Insights into Unsolicited Consumer Thoughts on IoT Device Privacy and Security

2 Pages Posted: 25 Mar 2017

See all articles by Nathaniel Fruchter

Nathaniel Fruchter

MIT Internet Policy Research Initiative; Massachusetts Institute of Technology (MIT) - Computer Science and Artificial Intelligence Laboratory (CSAIL)

Brandon Karpf

Massachusetts Institute of Technology (MIT) - MIT Computer Science and Artificial Intelligence Laboratory

Ilaria Liccardi

Massachusetts Institute of Technology (MIT) - Computer Science and Artificial Intelligence Laboratory (CSAIL)

Date Written: February 28, 2017

Abstract

With the growing popularity of internet-capable devices commonly known as the Internet of Things (IoT), and the risks these devices pose for consumer data privacy and security (P&S), it is worthwhile to examine how consumers perceive P&S risks. By understanding how IoT consumers conceptualize and communicate P&S concerns, researchers and developers can better decide how to secure risks and limit harms. We consider P&S together because privacy and security risks both result in similar harms to a consumer using IoT in the home–our study’s subject.

In this study, we seek to understand how IoT consumers conceptualize and communicate their P&S concerns with home-IoT devices such as connected thermostats, security systems, smart watches, and personal assistant hubs. Our approach seeks to specifically understand if and how consumers advertise P&S concerns as they interact with devices in a modern marketplace. In this way, we can better understand the potential efficacy of consumer control mechanisms for P&S.

We collected a corpus of 160,000 consumer posts about 87 popular IoT products on Ama- zon.com. We analyze the corpus with a combination of natural language processing techniques [1] and qualitative human-based methods [2]. Our analysis seeks to (i) determine if P&S is a common discussion issue; and (ii) identify what types of P&S issues are salient to consumers and whether that classification is impacted by device category or other market factors.

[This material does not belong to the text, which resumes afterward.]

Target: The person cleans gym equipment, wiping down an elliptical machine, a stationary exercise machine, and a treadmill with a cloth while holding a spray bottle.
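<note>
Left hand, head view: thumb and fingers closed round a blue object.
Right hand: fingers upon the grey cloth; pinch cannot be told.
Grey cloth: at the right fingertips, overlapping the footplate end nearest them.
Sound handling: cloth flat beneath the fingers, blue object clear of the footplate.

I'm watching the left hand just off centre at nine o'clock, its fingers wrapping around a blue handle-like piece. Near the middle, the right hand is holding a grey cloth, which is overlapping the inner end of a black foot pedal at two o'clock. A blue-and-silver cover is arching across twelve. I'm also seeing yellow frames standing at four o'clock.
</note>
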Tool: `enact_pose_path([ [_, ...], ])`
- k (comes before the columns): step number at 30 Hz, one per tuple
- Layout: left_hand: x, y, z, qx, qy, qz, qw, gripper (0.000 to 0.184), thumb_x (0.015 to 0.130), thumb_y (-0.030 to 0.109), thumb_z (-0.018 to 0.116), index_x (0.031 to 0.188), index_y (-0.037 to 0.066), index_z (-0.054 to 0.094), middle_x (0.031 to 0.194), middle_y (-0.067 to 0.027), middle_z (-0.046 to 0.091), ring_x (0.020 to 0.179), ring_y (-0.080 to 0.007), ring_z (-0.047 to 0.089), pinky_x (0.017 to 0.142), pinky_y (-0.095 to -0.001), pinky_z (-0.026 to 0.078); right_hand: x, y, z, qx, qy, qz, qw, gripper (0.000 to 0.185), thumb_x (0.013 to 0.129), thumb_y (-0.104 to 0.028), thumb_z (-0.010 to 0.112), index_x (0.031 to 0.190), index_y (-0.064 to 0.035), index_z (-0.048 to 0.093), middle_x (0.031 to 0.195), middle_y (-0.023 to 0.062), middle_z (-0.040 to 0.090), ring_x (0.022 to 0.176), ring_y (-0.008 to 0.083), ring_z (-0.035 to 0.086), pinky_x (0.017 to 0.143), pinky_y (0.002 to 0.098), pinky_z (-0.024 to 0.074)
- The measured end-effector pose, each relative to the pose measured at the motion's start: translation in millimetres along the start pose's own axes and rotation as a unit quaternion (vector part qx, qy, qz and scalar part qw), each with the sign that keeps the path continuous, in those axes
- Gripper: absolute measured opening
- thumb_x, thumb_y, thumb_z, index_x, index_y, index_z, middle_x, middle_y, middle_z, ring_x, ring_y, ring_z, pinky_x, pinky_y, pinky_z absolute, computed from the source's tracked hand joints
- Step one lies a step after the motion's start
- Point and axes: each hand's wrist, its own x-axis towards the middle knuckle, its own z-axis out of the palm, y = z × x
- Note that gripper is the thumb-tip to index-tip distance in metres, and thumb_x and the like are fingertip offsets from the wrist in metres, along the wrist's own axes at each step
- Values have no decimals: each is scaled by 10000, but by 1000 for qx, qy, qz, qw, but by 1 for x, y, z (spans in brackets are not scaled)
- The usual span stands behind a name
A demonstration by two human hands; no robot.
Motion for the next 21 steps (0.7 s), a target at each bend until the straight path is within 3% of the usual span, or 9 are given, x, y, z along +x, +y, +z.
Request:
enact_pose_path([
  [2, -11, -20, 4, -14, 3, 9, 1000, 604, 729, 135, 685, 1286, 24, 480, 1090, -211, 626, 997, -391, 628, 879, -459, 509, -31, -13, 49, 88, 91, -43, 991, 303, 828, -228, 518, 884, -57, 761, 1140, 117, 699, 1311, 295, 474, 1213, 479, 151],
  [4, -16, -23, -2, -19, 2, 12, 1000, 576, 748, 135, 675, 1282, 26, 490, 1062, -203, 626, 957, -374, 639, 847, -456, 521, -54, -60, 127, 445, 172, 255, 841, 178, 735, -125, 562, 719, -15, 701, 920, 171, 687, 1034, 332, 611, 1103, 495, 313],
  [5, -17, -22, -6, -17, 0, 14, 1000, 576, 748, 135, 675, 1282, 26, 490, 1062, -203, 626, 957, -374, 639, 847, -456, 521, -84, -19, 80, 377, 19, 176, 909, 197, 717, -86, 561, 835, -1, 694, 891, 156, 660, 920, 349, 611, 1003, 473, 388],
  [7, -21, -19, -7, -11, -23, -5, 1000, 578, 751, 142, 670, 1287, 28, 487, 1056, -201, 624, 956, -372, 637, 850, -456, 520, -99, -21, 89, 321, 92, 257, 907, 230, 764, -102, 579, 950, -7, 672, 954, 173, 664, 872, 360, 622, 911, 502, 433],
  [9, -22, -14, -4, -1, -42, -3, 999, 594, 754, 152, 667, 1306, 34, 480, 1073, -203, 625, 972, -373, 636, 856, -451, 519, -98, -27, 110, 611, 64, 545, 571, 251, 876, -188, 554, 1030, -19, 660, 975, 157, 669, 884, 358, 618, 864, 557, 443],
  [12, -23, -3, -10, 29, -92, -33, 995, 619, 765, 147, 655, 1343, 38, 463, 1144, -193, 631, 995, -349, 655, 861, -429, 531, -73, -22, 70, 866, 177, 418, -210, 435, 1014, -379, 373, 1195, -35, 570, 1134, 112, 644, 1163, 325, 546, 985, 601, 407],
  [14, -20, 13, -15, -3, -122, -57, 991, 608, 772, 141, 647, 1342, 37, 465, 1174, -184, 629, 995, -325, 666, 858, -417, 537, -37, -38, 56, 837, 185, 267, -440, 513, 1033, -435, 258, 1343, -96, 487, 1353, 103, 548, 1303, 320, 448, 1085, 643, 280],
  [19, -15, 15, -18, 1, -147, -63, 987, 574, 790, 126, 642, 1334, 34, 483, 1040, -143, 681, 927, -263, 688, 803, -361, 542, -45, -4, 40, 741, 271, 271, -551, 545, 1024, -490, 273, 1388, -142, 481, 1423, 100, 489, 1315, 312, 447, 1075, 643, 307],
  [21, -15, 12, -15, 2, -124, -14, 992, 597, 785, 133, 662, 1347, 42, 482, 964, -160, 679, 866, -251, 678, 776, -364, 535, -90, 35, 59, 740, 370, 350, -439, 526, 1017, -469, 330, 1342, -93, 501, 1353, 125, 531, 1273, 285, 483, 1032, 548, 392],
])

Preliminary analysis reveals that few consumers discuss IoT P&S issues online, suggesting that consumers are either not concerned or informed about IoT device P&S. Why this is the case–and what it tells us about consumers’ role in securing the IoT ecosystem–is relevant for P&S policy. Consumer control mechanisms for improving IoT P&S–like the notice and choice framework–may not secure risks or limit harm. If the market cannot rely on consumers to act in a P&S enhancing way, the development of more private and secure IoT devices should not be left solely to consumer influence. Prior work in the domain shows that consumers tend to be unaware, uninterested, or uninformed [3] of P&S harms, whether due to risk perception [4] or expertise [5]. These results mixed with our initial findings have implications for policy makers, standards organizations, and P&S advocates since it demonstrates a consumer control limitation in the IoT domain.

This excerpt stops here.